At least one million people from the Central American nation of El Salvador have made the journey northward to the United States, where they often face hardship in places like inner-city Los Angeles.
Randy Jurado Ertll says the Salvadoran immigrant story is not often heard, "Because there's not much literature. If you really look at it, you go to the bookstores, the libraries, you rarely find any books that speak of the Salvadoran-American experience," he explained. "It's usually Mexican-American, Cuban-American, Puerto Rican; so I felt it was about time that we started telling our own story too."
El Salvador is a small Central American nation of six million people. It was torn by civil war in the 1980s and hundreds of thousands headed northward to escape the turmoil and poverty. Many entered the United States illegally, and few were granted political asylum.
The U.S. Census Bureau says that in 2007, there were 1.5 million people of Salvadoran background in the United States. Two-thirds were foreign-born, and nearly 40 percent lived in California. Ertll wanted to write a book that tells their story through his own experience.
He runs a social agency called El Centro de Accion Social in the small city of Pasadena, which operates programs for low-income residents, including after-school tutoring and English classes.
Most who take part are Hispanic and some, like Ertll, are Salvadoran-American.
The writer is the product of three cultures. His father was born in France and his mother was Salvadoran. They met in the United States, where Ertll was born.
Because he is U.S.-born, he is an American citizen. But his mother, a Salvadoran who had overstayed her visa, was deported when he was two years old, and he went with her to El Salvador.
When Ertll was five, his mother was able to return to the United States. They settled in a minority neighborhood in south-central Los Angeles plagued by crime and violence. When he was just six-years-old, Ertll recalls a young man across the street being fatally shot. His mother tried in vain to stop the bleeding.
There were racial tensions between African-Americans and Latino immigrants. He says many friends joined gangs, and some would later be killed or wind up in prison. He says the pattern has continued with the younger generation.
"You don't get an education; you drop out, then you join a gang; and then you live by selling drugs, by hurting your own community," he said.
Ertll was lucky to get some help along the way, in one case, from a concerned Irish-American teacher who spoke fluent Spanish and helped him learn to read and write, first in Spanish, then in English.
When Ertll was a teenager, his life would change when he was chosen for a program that sends inner-city youngsters to small American cities to pursue their schooling. He left south central Los Angeles to live with a host family in the north-central U.S. city of Rochester, Minnesota.

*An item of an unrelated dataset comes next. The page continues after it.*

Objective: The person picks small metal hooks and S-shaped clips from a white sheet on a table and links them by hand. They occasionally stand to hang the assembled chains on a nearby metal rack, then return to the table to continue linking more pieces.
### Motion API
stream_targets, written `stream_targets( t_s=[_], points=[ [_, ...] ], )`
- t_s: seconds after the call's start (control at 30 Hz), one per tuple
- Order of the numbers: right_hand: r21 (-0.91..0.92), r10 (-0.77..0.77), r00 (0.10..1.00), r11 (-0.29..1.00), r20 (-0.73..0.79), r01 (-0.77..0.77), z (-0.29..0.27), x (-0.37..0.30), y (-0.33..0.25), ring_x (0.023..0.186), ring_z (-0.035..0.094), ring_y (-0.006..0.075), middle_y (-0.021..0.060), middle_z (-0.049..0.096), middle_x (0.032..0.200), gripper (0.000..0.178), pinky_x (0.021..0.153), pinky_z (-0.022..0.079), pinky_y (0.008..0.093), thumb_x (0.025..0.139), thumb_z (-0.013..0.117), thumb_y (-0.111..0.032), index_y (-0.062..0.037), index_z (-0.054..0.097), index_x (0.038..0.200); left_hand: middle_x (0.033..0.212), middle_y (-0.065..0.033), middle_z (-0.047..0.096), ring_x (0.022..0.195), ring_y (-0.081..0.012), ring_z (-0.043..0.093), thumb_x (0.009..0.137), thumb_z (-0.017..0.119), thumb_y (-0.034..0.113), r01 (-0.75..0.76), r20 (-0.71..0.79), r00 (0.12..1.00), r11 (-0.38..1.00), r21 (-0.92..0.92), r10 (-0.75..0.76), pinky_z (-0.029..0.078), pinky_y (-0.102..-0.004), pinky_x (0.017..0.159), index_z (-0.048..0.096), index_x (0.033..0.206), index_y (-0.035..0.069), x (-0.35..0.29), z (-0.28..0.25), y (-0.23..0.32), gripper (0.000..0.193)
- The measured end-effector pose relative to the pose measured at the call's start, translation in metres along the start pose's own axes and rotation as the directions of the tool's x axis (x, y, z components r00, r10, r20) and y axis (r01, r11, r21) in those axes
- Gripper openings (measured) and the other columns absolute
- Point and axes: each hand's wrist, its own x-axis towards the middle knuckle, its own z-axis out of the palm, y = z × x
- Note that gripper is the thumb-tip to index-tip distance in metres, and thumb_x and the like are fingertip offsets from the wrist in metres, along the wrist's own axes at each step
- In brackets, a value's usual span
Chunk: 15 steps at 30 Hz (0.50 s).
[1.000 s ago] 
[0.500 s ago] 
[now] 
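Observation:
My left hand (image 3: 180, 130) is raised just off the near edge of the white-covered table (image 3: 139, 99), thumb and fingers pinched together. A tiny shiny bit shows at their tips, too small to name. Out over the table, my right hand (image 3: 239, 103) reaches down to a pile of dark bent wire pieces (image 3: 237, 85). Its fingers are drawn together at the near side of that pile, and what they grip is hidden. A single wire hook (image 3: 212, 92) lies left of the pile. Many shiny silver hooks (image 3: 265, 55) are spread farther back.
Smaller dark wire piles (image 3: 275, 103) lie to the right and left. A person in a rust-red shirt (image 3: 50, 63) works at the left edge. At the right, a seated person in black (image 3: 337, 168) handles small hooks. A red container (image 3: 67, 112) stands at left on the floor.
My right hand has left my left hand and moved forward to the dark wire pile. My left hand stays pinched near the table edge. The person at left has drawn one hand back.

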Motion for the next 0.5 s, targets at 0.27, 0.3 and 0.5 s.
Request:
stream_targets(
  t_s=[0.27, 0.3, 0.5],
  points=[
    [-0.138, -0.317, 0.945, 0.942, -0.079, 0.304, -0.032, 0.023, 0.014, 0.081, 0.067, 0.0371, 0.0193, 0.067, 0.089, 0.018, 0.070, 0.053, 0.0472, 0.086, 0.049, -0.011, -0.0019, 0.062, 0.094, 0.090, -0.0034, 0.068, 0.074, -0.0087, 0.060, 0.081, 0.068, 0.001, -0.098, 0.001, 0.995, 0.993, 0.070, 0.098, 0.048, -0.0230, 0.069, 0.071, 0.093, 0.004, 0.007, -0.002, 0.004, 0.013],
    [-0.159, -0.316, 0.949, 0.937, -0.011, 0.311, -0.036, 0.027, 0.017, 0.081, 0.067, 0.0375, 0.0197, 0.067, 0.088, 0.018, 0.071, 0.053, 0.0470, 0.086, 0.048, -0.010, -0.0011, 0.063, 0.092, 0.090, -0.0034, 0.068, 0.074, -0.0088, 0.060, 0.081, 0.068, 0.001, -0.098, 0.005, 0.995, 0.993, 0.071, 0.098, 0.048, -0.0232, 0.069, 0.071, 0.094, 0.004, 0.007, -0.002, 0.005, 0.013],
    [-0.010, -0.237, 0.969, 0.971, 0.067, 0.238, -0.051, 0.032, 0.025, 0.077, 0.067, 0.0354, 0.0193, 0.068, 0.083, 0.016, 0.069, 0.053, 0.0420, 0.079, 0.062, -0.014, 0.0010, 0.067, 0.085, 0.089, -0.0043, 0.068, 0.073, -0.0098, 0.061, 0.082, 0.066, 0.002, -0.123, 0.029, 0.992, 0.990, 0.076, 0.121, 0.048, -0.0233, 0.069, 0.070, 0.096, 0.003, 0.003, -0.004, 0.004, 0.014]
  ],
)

It was home to a large computer manufacturing plant and a world-renowned medical clinic.
"And I would say it was great there because [it was a] different city; it was beautiful; you have IBM, you have the Mayo Clinic, great schools there," he recalled. "And that was, I would say, a wonderful experience because I was able to focus on studying without all of the hassles of south-central [Los Angeles]; because, believe me, you're not safe there."
Returning to Los Angeles, Ertll focused on his studies at Occidental College, where a young Barack Obama had spent two years as a student a decade earlier.
Ertll studied political science and Spanish and then spent a year in Washington. He worked in the office of California Congresswoman Hilda Solis, who has since become the U.S. secretary of labor. Returning to Los Angeles, he worked with the Latino community.
He says inner-city Los Angeles remains a place of hardship with too few jobs. He fears violence that erupted in the city in the 1960s and the 1990s could happen again.
"Those areas can't continue to be neglected, because otherwise you're going to have the same problems. You had the Watts riots, you had the L.A. riots; and it's just a repetitive cycle of violence," he said.
Randy Jurado Ertll says that immigrant stories are complicated, and that life for new arrivals is difficult. He says for him and many others, the way to a better future is through education.
He believes that big cities should improve their schools. He also says Washington needs to tackle the difficult issue of immigration reform, and resolve the plight of millions of mixed-status families, composed of both American citizens and illegal immigrants.